Se prevé una caída récord de 9,3 millones de barriles diarios respecto al año anterior, llegando en el mes de abril a los 29 millones. Esto supone que la demanda se situará a niveles del año 1995, aunque para el segundo trimestre habrá una ligera mejora, con un descenso de 23,1 millones de barriles respecto a 2019.

En cuanto a la segunda mitad del año, se iniciará una recuperación gradual, aunque para diciembre la demanda será aún de 2,7 millones de barriles diarios menos. Desde la AIE, también se han referido a las medidas pactadas por la OPEP, que comenzará a recortar su producción en 9,7 millones de barriles a partir de mayo, lo que ayudará a evitar un mayor impacto.

No obstante, confía en que se realizará un nuevo ajuste en la producción de más de 3,5 millones de barriles diarios por parte de países como Estados Unidos y Canadá, que aunque no será suficiente, contribuirá a compensar el hundimiento de la demanda.

Problemas de almacenamiento

En lo que se refiere al problema del almacenamiento del petróleo, desde la Agencia, han advertido de que nunca antes la industria petrolera estuvo tan cerca de poner a prueba los límites de su capacidad logística y ya prevén un aumento significativo en el almacenamiento flotante.

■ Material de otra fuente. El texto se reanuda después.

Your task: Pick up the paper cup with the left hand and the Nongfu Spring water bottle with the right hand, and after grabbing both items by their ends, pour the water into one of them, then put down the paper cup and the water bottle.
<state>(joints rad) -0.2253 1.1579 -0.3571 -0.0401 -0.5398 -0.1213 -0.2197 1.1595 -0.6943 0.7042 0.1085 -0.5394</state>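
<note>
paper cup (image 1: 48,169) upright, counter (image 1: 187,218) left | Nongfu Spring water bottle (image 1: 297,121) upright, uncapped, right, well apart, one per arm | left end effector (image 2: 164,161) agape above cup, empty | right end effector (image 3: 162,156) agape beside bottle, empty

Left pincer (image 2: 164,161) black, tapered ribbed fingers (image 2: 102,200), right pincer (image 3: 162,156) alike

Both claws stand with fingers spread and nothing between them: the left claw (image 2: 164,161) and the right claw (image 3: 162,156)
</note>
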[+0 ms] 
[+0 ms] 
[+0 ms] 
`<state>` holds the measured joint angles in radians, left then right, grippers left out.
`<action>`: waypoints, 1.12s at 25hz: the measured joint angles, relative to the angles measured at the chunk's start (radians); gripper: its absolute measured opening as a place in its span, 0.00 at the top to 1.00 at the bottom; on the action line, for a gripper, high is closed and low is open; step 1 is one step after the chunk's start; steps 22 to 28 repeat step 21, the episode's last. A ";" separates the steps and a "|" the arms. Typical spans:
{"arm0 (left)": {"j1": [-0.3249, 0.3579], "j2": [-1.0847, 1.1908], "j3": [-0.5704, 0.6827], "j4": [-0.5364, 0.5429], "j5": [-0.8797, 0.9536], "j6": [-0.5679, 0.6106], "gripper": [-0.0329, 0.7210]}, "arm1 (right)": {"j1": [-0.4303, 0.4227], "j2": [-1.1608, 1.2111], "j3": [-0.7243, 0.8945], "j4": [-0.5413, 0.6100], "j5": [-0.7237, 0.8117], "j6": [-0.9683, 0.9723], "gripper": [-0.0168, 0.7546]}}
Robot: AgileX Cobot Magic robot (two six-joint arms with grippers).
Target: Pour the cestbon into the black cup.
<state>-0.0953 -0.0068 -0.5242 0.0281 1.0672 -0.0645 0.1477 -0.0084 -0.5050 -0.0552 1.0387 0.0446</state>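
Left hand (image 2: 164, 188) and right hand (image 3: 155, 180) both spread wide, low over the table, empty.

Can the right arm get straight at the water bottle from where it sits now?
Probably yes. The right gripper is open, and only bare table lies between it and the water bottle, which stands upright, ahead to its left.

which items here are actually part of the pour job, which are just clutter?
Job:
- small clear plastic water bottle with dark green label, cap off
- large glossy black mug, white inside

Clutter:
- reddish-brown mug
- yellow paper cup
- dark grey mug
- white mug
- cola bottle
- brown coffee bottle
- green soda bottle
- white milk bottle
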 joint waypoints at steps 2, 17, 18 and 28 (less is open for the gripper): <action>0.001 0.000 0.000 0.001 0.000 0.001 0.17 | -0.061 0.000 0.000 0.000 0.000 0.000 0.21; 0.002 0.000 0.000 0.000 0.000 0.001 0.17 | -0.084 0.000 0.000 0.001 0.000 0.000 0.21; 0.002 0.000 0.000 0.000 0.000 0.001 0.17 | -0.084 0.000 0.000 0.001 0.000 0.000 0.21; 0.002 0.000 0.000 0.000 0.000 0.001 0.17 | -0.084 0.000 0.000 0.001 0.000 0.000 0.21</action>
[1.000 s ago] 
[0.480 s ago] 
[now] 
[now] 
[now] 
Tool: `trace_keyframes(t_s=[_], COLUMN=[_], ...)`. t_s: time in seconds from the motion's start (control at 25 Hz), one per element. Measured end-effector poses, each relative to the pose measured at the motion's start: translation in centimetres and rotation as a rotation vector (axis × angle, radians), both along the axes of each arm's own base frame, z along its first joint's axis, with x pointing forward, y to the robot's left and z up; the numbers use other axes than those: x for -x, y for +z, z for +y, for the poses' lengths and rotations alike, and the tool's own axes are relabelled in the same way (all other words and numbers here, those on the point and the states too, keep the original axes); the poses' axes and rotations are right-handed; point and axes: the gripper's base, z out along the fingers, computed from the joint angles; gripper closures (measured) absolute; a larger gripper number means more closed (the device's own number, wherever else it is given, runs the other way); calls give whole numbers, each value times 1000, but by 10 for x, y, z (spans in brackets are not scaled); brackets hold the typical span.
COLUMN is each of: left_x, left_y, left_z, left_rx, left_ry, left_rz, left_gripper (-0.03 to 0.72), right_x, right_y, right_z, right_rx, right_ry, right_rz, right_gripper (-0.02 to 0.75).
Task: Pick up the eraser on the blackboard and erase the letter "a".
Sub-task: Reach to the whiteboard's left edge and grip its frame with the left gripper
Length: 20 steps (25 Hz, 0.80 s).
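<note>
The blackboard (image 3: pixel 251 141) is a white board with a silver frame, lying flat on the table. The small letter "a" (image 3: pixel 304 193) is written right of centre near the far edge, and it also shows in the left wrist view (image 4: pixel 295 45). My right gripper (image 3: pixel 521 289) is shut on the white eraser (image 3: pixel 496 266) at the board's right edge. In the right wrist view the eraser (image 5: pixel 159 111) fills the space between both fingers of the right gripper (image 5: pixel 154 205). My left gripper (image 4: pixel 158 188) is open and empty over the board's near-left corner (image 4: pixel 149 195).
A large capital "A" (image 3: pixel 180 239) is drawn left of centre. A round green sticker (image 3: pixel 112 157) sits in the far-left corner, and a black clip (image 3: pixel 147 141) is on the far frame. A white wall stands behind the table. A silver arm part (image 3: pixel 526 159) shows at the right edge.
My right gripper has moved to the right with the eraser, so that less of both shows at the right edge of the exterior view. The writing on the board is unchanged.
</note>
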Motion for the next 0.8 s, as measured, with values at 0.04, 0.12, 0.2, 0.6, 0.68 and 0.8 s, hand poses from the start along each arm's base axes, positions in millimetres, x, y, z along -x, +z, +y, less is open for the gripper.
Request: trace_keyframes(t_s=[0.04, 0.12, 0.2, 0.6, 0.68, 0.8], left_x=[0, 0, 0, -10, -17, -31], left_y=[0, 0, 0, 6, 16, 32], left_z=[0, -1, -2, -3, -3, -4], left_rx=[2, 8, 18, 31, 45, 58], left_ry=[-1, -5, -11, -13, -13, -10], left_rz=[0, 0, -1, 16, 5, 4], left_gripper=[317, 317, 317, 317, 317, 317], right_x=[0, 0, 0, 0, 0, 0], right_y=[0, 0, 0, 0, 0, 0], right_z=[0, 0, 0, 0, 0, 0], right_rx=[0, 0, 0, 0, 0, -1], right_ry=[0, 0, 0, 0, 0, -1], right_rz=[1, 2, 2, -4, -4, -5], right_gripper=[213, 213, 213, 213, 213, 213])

Al mismo tiempo, China, India, Corea y Estados Unidos han ofrecido su capacidad estratégica de almacenamiento para acoger temporalmente los barriles sobrantes y están valorando aumentar sus niveles de stock aprovechando la bajada de los precios. Esto crearía un espacio extra que ayudaría al mercado a superar la temporada más complicada de la crisis.